Individual paid (purchase insurance). E.g., self employed or work for small business: go to insurance agent; buy health insurance. Delivery types
Traditional fee-for-service (providers fees reimbursed by insurance)
-- relatively weak cost controls. 3rd party (insurance company) pays the bills. Doctor and patient don’t economize.

-- efforts at cost control
-- pre-approval requirements
-- denial of coverage
Prepaid group (health maintenance organizations, HMO)
-- providers are paid fixed amount for all your health care.
HMO controls costs.
Non-covered persons (!)
Two main categories:
Working people with low income: Many employers without health benefits. But not poor enough for Medicaid. Can’t afford health care. Healthy young people who don’t want to spend money on insurance.

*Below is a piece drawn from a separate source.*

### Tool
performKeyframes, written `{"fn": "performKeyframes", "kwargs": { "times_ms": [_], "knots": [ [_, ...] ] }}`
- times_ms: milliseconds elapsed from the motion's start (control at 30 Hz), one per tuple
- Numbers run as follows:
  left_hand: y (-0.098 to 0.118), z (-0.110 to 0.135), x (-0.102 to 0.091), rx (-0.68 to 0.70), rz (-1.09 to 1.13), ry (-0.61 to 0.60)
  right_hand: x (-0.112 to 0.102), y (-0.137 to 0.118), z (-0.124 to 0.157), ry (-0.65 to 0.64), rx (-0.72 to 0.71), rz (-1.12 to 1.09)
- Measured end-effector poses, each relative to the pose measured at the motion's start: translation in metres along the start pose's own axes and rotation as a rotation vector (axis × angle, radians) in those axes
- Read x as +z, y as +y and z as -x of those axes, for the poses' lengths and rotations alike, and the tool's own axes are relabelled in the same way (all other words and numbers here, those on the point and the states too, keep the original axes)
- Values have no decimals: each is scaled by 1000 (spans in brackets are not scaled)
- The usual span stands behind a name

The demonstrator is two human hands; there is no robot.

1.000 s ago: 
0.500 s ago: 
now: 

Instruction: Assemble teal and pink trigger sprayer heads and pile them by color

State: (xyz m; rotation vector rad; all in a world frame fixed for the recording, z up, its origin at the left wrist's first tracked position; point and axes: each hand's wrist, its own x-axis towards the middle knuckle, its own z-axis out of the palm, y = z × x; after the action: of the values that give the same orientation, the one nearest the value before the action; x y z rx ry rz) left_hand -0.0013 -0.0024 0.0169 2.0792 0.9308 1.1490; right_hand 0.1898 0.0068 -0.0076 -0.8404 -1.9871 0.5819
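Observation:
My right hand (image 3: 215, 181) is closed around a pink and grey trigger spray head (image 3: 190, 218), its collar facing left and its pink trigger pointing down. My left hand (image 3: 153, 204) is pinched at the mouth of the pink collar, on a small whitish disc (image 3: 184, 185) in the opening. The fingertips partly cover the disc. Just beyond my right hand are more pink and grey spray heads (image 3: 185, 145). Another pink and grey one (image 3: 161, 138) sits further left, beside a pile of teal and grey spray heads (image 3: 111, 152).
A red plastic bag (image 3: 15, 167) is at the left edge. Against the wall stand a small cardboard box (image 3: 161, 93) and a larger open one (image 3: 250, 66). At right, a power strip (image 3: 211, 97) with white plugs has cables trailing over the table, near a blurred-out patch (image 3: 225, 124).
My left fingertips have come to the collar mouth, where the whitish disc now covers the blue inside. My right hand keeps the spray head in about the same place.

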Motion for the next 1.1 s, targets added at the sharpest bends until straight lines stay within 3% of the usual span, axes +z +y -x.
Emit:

(Exploiting the system. See below.)
What happens if they get sick:
Get treatment in hospital emergency rooms, other clinics
-- free, if unable to pay. Hospitals obliged to provide.
(Govt payments to hospitals for Medicare, Medicaid includes some estimate of extra costs. But it isn’t accurate.) -- pay out of pocket or have debt, if they have money.
Poor quality of care; hospitals may try to get rid of patients.
Performance and politically relevant features:
1. Sophisticated, highly convenient care for majority—employed and aged. People highly satisfied. Polls: Compare Canada and US levels of satisfaction: US citizens with health insurance highest satisfaction; US without coverage lowest; Canadian in between. But
Canadians are closer to US without coverage.
2. Total cost of system—highest in the world (17 percent of GDP;
Canada about 10 percent).

3. Health performance: for example, life expectancy; infant mortality, chronic illness: mediocre. US below average for wealthiest countries.